Nigeria’s contribution to the attainment of peace and security on the African continent is legendary. To date, it has contributed the highest number of troops and commanders to peacekeeping missions on the continent, and even beyond.
The inauguration of the Economic Community of West African States (ECOWAS) in Lagos on May 28 1975 remains a milestone in Nigeria’s long series of efforts to institute some form of economic cooperation and integration embracing the entire West African region.
In furtherance of the goal of regional integration, visas and permits entry requirement has long been abolished in Nigeria for ECOWAS nationals.

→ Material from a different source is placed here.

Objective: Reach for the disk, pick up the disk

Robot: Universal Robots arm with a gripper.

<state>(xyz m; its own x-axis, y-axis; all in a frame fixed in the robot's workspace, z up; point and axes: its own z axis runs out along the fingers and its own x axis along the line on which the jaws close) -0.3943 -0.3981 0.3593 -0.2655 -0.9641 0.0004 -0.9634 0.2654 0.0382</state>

The fact that the country seems not to have been accorded commensurate recognition for these efforts has not deterred it from continuing to drive its foreign policy with Pan Africanist tendencies.
The Federal Government in 1987 established the Nigerian Technical Aid Corps (TAC) scheme as a foreign policy tool that would serve as an alternative to direct financial aid for African, Caribbean and Pacific nations.
It was designed, not only to provide manpower assistance in all fields of human endeavour, but also to represent a practical demonstration of South-South cooperation. Beneficiary nations of that scheme are today clamouring for its revival through Nigeria’s various diplomatic missions.
Pan Africanism has since evolved from anti-white and anti-apartheid struggle to a new movement for establishing a unified African identity with a mandate to actualize global trade partnerships, poverty alleviation, universal and qualitative education, adequate health care delivery, infrastructure development, security, scientific and technological development.
These, undoubtedly, would be more easily realizable under a democratic dispensation. That is why Nigerian President Goodluck Jonathan’s words at his inauguration on Sunday May 29 2011 are very significant.
He told the audience including over forty world leaders and their representatives that “we fought for decolonization; we must now fight for democratization”.
Nigeria cannot afford not to be the leader in that fight.